Work to be completed:
Return all lines of the data in which the string "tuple" occurs.

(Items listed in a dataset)

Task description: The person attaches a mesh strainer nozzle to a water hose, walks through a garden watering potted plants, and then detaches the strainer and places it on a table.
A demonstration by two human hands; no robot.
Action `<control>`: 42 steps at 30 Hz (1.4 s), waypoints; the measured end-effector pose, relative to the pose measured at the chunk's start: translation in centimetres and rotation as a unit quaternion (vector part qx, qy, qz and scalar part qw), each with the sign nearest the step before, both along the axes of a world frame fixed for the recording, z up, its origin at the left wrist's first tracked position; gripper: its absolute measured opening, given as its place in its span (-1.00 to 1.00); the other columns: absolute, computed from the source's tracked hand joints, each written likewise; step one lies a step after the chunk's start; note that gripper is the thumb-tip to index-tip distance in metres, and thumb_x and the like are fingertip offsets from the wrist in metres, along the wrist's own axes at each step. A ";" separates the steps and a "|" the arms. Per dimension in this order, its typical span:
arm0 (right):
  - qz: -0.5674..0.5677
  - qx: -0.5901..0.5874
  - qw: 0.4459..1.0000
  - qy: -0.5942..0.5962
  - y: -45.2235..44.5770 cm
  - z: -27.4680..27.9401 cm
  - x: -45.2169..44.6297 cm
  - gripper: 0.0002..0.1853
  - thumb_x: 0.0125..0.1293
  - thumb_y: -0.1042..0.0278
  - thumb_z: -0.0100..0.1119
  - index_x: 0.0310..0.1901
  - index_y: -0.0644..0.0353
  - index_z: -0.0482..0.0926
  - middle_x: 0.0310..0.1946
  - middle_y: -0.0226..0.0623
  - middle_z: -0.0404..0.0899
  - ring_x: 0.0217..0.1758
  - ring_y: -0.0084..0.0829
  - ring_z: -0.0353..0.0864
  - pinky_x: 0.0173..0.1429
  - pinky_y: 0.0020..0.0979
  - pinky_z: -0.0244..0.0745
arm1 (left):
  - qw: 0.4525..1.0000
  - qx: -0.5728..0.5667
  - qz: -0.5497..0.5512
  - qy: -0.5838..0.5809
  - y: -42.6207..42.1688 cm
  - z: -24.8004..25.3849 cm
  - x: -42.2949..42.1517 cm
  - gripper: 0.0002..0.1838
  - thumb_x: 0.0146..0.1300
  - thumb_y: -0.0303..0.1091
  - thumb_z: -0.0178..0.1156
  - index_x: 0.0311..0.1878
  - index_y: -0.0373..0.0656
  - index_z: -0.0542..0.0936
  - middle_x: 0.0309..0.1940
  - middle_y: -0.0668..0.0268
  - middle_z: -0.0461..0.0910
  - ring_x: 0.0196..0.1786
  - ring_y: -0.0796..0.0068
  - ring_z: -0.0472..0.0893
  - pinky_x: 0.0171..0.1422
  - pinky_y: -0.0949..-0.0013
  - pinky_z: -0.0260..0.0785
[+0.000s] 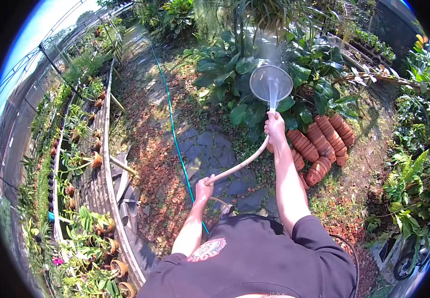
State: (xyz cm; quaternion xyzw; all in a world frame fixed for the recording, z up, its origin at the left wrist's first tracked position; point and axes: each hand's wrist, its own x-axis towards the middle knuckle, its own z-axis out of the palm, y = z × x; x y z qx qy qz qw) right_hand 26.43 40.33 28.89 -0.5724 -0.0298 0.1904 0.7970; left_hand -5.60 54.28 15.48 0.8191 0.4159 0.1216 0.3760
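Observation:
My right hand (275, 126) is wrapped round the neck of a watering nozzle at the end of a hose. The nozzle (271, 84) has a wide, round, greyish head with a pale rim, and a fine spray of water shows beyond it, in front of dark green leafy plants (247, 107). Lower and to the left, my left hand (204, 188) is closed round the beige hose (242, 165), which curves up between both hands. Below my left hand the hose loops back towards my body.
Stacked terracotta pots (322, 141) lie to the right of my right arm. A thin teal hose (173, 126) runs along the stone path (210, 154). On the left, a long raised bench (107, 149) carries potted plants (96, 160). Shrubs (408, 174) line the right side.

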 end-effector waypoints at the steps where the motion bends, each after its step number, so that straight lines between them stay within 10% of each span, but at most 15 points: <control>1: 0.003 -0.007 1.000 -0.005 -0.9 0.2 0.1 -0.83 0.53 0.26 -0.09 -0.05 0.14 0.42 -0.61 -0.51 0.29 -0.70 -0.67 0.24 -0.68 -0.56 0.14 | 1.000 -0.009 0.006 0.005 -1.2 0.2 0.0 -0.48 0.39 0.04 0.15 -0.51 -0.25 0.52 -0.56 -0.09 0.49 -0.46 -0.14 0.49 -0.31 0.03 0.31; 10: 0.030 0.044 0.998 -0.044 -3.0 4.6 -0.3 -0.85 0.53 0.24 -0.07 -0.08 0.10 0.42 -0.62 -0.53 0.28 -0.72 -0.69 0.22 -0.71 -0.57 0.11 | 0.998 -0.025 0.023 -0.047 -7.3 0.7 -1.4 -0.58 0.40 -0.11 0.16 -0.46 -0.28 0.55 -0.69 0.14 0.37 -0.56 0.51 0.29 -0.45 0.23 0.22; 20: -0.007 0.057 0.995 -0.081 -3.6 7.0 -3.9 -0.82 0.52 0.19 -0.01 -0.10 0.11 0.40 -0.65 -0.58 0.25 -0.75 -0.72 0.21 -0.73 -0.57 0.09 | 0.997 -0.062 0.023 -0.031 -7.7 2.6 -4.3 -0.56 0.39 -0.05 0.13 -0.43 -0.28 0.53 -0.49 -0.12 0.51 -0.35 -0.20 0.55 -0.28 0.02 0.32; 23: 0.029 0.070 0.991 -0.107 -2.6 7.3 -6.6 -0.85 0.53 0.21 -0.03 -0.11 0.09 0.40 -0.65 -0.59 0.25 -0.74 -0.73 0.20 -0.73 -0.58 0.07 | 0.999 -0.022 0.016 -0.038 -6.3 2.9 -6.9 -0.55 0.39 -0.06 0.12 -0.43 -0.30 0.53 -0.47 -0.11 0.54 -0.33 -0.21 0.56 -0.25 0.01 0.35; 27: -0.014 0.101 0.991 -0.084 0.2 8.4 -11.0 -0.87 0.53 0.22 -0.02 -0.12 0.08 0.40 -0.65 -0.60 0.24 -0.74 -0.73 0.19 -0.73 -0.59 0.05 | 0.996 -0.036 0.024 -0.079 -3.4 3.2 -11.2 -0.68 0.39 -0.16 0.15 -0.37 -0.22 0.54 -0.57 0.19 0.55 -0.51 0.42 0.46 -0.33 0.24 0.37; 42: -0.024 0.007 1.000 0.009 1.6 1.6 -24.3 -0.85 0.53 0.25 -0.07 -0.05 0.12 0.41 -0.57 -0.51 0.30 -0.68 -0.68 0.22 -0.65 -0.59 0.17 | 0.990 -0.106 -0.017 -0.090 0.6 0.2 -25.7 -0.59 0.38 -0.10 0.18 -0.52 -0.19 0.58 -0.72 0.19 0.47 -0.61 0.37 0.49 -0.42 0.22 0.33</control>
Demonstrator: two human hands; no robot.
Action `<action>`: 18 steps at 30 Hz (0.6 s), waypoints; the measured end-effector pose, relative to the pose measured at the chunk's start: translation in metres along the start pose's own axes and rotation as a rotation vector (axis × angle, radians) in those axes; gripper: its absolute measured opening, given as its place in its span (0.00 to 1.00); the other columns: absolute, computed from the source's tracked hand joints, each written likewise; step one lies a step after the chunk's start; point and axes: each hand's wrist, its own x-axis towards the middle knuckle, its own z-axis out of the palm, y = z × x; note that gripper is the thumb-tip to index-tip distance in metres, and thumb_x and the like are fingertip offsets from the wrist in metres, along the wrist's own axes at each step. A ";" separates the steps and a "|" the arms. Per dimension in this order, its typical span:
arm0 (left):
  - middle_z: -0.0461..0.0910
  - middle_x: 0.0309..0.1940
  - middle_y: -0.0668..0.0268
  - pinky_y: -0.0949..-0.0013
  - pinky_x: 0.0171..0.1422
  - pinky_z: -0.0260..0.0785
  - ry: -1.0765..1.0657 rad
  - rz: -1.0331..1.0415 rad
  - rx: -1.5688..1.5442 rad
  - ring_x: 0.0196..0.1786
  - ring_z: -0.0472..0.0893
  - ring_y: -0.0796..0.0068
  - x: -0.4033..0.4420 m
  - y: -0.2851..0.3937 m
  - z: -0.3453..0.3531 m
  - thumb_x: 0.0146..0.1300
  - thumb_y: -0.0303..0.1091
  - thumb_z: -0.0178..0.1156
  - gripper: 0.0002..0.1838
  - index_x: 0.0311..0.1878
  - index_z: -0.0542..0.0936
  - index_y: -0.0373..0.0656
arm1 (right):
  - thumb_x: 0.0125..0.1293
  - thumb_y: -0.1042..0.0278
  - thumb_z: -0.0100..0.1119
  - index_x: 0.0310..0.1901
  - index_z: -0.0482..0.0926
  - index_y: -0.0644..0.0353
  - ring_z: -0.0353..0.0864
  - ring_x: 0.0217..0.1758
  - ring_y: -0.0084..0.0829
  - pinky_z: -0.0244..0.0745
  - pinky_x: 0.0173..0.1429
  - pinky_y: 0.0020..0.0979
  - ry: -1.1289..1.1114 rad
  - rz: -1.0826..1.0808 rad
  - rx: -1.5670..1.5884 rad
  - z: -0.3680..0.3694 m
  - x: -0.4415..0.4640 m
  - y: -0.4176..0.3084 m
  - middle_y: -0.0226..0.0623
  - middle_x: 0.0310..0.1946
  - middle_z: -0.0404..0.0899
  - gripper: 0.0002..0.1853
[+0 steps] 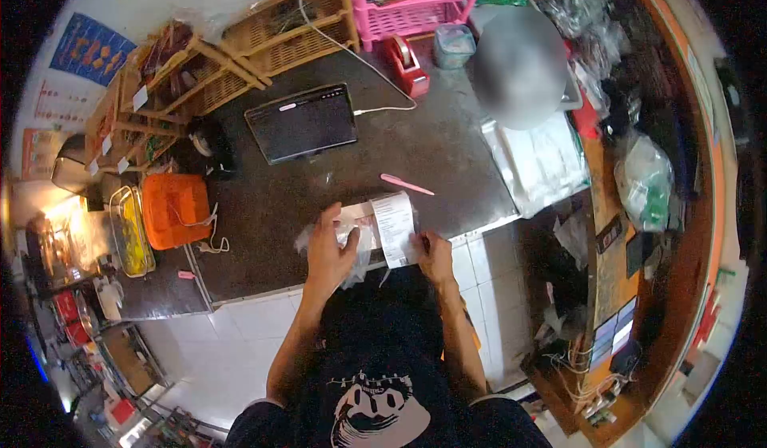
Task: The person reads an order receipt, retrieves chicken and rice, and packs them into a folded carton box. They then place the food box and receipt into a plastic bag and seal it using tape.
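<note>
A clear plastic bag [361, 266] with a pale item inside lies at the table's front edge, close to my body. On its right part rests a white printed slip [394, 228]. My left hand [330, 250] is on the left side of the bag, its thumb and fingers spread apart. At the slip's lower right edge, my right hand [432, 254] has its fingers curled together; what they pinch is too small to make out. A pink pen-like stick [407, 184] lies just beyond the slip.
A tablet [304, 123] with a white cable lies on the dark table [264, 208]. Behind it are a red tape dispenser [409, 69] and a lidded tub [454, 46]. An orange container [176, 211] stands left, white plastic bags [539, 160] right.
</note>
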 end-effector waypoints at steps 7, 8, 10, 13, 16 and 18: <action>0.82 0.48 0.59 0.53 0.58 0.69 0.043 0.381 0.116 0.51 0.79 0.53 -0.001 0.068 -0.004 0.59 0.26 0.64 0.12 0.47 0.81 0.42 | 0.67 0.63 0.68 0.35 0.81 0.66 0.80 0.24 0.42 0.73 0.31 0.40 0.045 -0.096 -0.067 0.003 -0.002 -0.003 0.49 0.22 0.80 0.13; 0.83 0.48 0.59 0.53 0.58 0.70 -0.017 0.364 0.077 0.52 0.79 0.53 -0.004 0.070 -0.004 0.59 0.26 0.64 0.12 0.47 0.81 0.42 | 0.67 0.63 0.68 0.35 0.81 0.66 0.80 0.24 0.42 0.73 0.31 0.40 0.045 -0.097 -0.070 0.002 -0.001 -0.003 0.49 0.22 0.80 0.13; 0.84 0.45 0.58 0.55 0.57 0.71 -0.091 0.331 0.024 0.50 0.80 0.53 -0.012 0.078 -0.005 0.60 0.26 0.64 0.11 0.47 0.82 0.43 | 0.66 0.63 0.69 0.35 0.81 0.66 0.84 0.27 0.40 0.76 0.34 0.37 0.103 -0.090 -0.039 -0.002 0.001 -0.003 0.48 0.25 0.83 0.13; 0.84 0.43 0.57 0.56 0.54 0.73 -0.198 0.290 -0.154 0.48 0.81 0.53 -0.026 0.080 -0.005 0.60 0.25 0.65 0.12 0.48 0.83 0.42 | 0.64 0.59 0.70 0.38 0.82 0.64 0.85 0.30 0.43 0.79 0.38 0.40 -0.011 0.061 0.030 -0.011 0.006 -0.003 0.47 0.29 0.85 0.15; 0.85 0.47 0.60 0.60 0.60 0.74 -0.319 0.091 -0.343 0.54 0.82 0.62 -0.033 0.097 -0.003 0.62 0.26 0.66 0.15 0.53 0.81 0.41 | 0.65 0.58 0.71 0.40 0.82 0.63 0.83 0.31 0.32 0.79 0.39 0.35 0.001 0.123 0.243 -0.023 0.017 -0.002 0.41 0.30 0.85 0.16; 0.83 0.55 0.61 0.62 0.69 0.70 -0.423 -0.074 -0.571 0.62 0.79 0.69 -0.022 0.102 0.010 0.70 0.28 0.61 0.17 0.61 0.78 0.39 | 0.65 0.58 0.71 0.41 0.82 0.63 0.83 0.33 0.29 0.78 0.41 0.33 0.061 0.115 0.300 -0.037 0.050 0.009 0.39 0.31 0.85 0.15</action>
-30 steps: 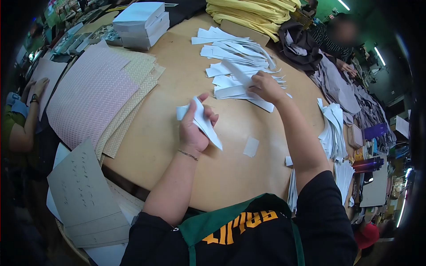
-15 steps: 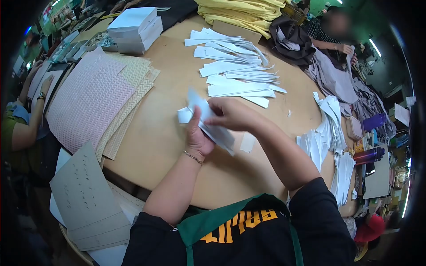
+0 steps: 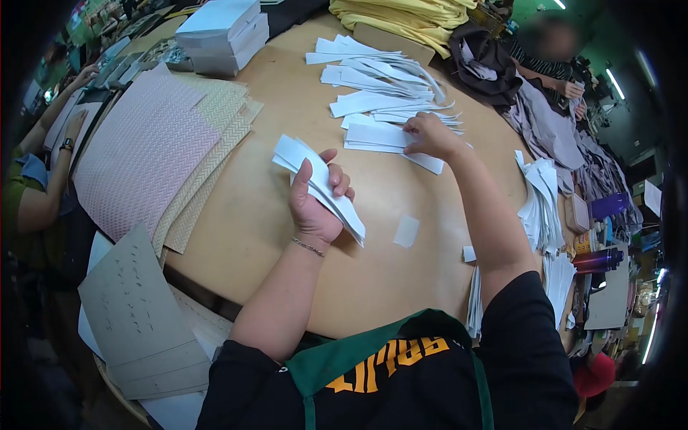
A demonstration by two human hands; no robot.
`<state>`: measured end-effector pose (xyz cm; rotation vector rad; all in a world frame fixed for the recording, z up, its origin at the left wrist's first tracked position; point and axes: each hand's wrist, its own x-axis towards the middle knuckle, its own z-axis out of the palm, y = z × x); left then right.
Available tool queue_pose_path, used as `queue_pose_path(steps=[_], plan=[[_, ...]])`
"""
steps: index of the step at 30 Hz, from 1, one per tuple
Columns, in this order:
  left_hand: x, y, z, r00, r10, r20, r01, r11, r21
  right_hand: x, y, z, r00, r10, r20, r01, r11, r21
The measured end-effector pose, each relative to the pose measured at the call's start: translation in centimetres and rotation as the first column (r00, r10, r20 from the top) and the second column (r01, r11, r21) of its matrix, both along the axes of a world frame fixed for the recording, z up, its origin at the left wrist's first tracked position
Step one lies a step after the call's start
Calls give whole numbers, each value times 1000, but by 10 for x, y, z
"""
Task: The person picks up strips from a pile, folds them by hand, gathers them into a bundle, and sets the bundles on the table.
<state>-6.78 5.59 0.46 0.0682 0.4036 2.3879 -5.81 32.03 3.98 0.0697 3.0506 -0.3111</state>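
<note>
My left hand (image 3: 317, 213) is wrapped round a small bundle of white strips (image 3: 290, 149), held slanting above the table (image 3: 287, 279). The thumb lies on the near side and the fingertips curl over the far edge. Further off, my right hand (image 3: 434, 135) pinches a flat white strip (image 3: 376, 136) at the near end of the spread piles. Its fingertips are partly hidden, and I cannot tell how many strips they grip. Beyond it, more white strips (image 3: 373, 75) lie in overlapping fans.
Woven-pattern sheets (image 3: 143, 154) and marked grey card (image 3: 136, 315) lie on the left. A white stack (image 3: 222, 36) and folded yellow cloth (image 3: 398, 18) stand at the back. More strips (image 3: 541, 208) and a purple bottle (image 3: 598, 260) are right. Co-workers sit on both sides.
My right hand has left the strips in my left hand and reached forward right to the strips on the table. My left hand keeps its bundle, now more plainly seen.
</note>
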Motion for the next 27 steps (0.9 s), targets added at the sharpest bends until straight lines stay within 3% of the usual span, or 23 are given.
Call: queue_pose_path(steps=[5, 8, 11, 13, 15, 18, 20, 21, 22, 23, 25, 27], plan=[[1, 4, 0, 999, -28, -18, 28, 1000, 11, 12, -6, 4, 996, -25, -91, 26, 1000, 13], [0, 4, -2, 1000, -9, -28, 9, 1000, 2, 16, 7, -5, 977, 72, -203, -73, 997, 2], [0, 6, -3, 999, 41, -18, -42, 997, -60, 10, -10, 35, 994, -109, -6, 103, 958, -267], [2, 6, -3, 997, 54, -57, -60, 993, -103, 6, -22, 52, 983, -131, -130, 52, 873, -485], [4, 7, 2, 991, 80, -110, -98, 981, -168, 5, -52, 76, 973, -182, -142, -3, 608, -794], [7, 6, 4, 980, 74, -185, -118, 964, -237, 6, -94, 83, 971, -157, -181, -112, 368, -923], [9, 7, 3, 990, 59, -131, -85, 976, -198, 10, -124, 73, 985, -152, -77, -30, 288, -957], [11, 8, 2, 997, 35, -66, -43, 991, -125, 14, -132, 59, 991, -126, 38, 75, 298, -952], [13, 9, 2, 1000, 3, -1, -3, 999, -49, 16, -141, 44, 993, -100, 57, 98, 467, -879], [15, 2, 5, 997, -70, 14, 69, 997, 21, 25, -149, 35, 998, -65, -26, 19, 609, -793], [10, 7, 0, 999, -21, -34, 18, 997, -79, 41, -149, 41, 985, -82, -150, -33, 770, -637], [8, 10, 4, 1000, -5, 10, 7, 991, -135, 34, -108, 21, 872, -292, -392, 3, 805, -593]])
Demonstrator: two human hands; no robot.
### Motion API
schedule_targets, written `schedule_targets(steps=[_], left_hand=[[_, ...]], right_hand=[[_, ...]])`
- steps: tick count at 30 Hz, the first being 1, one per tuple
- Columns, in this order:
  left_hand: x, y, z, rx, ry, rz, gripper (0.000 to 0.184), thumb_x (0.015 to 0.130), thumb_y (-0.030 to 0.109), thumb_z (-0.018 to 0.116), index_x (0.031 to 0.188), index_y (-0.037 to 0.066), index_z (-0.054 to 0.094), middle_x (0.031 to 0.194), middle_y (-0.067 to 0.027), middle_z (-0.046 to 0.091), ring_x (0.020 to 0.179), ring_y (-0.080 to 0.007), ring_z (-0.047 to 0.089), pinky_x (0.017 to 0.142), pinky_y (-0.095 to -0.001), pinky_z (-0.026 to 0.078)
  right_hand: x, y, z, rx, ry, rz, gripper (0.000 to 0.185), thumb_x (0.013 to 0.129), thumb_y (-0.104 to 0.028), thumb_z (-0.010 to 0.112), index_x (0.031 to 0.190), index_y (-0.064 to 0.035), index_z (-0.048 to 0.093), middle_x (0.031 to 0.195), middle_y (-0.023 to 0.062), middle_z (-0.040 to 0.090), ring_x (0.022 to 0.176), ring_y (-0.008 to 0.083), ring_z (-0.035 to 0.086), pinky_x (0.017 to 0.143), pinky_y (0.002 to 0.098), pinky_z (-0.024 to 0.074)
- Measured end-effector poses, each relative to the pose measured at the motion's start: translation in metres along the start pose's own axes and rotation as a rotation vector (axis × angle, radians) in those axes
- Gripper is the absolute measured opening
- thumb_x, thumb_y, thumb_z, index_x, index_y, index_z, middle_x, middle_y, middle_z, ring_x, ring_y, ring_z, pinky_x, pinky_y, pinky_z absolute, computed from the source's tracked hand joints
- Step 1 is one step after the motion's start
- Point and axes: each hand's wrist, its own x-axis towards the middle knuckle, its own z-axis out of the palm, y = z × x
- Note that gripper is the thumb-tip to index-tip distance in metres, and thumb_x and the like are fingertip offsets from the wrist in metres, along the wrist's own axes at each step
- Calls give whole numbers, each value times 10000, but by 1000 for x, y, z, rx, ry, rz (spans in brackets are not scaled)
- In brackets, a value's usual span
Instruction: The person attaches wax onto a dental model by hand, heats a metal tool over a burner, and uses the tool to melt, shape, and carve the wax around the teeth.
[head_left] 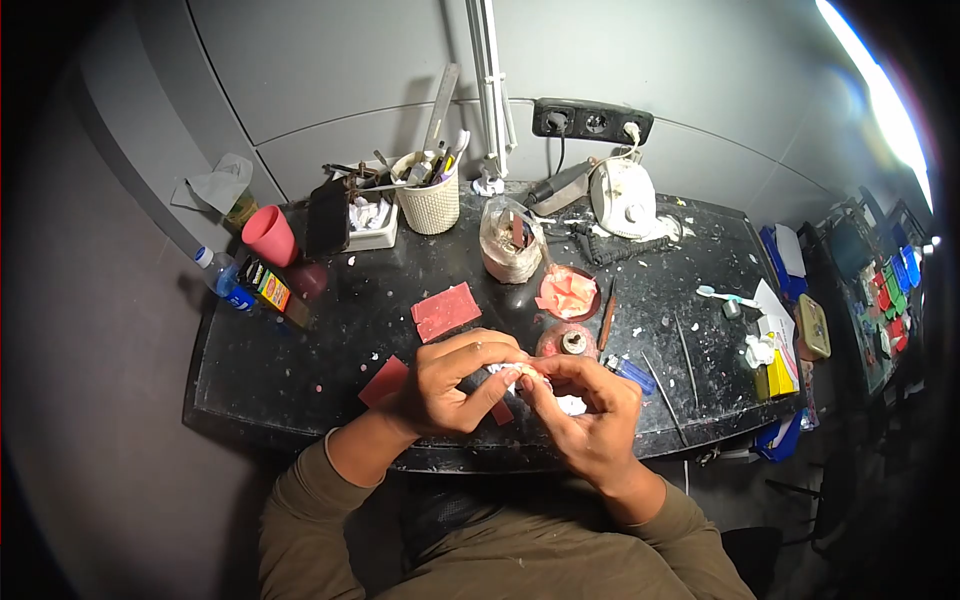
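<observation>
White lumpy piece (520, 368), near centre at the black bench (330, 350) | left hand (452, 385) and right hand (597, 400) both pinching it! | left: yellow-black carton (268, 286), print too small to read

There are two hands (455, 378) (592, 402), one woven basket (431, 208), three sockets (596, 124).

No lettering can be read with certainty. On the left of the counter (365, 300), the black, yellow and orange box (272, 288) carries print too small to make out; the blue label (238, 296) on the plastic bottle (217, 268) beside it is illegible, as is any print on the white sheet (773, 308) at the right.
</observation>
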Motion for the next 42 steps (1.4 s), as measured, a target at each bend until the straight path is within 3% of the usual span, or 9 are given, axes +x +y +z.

Written response:
steps: index of the step at 30 Hz, from 1, one per tuple
- steps: tick count at 30 Hz, the first being 1, one per tuple

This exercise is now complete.